* What you need to do *
As you reproduce every line below, keep it exactly as written and leave out the images.

● ● ● ●

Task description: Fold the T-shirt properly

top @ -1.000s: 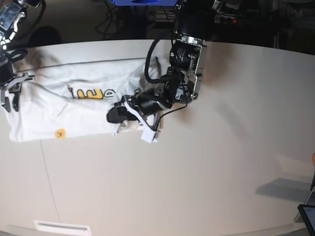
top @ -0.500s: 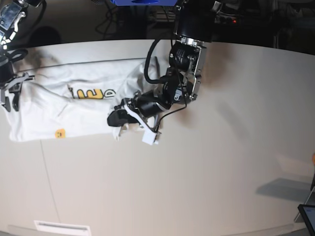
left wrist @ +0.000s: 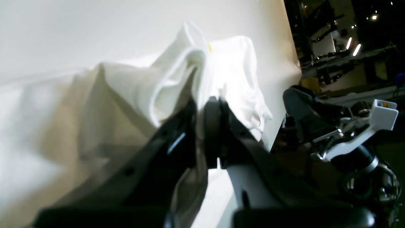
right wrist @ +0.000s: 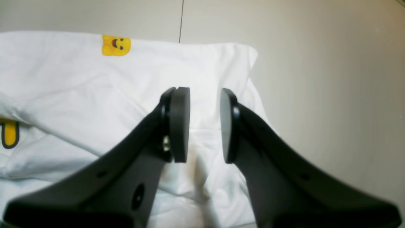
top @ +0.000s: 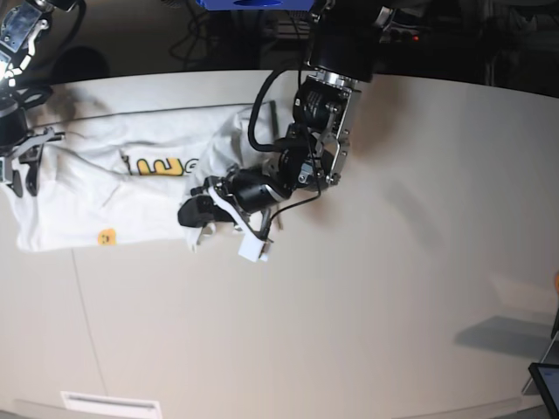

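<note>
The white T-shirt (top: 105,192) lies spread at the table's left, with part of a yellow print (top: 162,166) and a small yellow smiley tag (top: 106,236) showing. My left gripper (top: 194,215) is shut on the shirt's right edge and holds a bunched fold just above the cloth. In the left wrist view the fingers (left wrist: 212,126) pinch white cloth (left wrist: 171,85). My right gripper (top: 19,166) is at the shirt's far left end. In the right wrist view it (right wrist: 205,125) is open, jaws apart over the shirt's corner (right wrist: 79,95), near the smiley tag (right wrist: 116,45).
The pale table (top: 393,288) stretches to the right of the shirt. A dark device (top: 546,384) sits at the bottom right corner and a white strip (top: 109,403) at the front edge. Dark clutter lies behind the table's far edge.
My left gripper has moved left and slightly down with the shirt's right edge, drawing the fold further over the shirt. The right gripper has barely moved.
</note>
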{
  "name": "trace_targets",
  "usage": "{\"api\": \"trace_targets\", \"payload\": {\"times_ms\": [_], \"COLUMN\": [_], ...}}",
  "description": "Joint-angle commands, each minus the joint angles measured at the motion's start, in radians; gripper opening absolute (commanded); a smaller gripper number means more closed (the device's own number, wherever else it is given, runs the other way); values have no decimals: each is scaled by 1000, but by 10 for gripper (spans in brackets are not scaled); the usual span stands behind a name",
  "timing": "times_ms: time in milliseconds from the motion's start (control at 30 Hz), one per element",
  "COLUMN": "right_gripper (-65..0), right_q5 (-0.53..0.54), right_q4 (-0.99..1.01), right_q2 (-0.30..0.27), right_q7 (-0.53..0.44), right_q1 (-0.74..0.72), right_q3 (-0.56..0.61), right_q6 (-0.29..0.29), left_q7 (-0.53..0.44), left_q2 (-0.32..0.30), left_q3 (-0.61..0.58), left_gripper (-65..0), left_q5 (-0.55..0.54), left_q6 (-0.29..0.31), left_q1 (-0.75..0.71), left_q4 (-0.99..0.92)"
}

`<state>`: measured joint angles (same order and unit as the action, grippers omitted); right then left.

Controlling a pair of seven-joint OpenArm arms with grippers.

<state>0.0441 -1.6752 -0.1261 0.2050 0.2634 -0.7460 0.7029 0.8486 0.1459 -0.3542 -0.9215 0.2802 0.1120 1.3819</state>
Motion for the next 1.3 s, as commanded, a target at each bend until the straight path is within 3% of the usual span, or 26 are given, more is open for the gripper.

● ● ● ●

* Response to this task *
Task description: Fold the T-shirt properly

top @ -1.000s: 
top @ -0.500s: 
left wrist @ +0.000s: 
right wrist @ +0.000s: 
top @ +0.000s: 

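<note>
The white T-shirt (top: 105,192) lies spread at the table's left, with part of a yellow print (top: 162,166) and a small yellow smiley tag (top: 106,236) showing. My left gripper (top: 194,215) is shut on the shirt's right edge and holds a bunched fold just above the cloth. In the left wrist view the fingers (left wrist: 212,126) pinch white cloth (left wrist: 171,85). My right gripper (top: 19,166) is at the shirt's far left end. In the right wrist view it (right wrist: 205,125) is open, jaws apart over the shirt's corner (right wrist: 79,95), near the smiley tag (right wrist: 116,45).
The pale table (top: 393,288) stretches to the right of the shirt. A dark device (top: 546,384) sits at the bottom right corner and a white strip (top: 109,403) at the front edge. Dark clutter lies behind the table's far edge.
My left gripper has moved left and slightly down with the shirt's right edge, drawing the fold further over the shirt. The right gripper has barely moved.
</note>
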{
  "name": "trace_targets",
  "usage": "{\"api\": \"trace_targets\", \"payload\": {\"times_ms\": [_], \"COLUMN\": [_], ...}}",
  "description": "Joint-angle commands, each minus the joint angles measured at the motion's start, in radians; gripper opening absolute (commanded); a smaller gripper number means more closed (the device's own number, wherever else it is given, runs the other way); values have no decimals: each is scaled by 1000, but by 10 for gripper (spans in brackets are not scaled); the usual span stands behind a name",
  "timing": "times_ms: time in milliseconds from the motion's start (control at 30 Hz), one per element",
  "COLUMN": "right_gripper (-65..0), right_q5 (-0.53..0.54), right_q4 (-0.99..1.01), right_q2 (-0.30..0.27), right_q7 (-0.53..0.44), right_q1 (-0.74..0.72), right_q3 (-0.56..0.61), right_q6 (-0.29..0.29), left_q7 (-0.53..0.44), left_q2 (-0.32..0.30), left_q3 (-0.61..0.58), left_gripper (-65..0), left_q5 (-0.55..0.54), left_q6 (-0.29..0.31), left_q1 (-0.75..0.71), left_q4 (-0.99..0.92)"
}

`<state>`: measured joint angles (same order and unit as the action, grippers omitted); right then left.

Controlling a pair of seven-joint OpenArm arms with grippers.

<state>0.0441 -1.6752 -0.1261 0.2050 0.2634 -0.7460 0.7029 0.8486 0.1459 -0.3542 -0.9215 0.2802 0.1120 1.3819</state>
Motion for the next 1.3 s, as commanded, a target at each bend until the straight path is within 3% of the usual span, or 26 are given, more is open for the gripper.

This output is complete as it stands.